Finland isn’t quite as popular as Iceland or Norway in terms of tourism, so you might find that there are less crowds. Even still, there are a variety of awesome and unique tours that range from your typical photography tour to ice floating in an insulated suit. You can also combine Northern Lights hunting with snowmobiling, a snowshoe hike, and a forest sauna and hot tub.
View the Northern Lights from the Kakslauttanen Arctic Resort in your own glass igloo for a memorable experience.
Photo Credit: Béatrice Karjalainen
Sweden, in particular Swedish Lapland, has numerous places to view the Northern Lights. You also have a really excellent chance of seeing them in the winter, especially in December and January (they are visible between September and April).

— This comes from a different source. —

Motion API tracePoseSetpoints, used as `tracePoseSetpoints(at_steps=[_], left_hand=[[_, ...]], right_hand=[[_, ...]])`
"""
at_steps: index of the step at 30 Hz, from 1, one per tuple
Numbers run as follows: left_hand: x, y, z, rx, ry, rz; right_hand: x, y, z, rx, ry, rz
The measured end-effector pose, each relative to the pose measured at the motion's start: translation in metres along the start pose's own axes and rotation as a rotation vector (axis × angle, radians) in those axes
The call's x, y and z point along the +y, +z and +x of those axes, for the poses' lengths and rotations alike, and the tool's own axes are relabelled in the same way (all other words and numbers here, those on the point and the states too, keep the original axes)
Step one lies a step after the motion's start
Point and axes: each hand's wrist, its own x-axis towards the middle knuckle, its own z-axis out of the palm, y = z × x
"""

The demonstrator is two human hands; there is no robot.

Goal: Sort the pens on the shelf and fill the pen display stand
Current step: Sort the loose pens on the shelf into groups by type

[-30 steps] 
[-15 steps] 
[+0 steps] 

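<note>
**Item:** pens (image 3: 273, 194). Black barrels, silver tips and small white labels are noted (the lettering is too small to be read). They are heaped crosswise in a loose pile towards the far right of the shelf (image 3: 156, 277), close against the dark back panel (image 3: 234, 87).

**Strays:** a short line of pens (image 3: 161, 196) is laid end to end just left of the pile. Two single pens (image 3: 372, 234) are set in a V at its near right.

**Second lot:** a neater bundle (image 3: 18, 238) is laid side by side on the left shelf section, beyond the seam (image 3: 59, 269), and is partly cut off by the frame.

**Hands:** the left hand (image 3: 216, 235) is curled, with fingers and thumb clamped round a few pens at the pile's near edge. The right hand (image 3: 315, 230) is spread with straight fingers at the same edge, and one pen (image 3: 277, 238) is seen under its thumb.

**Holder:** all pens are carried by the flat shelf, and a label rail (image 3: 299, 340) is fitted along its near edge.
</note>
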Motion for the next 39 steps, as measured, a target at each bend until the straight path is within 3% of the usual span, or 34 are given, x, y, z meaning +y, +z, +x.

Swedish Lapland has a variety of unique accommodation choices to heighten your Northern Lights experience. Stay at the Abisko Mountain Lodge and book a transfer to the Aurora Sky Station where you’ll have a 100% chance of seeing them if you visit for three nights. The ICEHOTEL in Jukkasjärvi offers a new experience every winter as the hotel is built from scratch from ice and snow. And you can even stay at the TreeHotel up in the treetops for an epic accommodation experience and amazing Northern Lights scenery.
Photo Credit: Ajith Kumar
Looking for an even more remote and interesting Northern Lights experience? Head to Russia to the tundra zone at the Arctic Ocean. The Murmansk region, above the Arctic Circle, is a prime aurora viewing site, especially along the coastline of Teriberka. Murmansk receives 40 days of uninterrupted night in December and January, making these months the best times to visit. You can also try the town of Arkangelsk, also situated above the Arctic Circle.
When thinking about the best places to see the Northern Lights, Russia likely doesn’t immediately come to mind. However, you might have the wildest experiences there. If you’re a true adventure seeker, check out the Novaa Zemlya northern archipelago. You can only visit by special permit. It’ll only be you and the roaming wild deer below the dancing skies.
Photo Credit: Greg Clarke
Yes, you can see the Northern Lights in Ireland! It might not be as reliable, but it’s still one of the best places to see the Northern Lights in the world. You’ll have the best chances if you head north and visit in the winter. I recommend heading to Malin Head, Ireland’s northernmost point in County Donegal. I visited Malin Head during the day in the fall, and the coastline there is absolutely stunning. To explore Ireland and its Northern Lights, book a small group tour experience to travel with like-minded people, exploring every corner of Ireland.
Other fantastic spots to see the Northern Lights in Ireland are the Inishowen Peninsula, the Rosguil Peninsula, and Dunree Head. Visit places with little light pollution with a clear northwards view.
Photo Credit: Ronnie Robertson
Rounding out our list at number 10, Scotland is one of the best places to see the Northern Lights. Just as in Ireland, you can also see the Northern Lights in Scotland. They are most visible in autumn and winter on clear nights. You’ll want to head north to places like the Shetland Islands for your best chances. There are numerous dark sky discovery sites in Scotland, including 9 on the Isle of Skye alone. You can also try to gaze at the “Mirrie Dancers” at the Galloway Forest Park, The Cairngorms, Angus and the coast of Fife, or even Arthur’s Seat in Edinburgh if the aurora is particularly intense.
If you’re seeking the best places to see the Northern Lights, I recommend that you start with these 10 countries. You’ll have numerous opportunities to witness this dramatic spectacle. Seeing the aurora borealis was a life changing experience, and I am certain that you’ll fall in love with this wonder of nature, too. Book several trips to see the Northern Lights. You won’t regret it!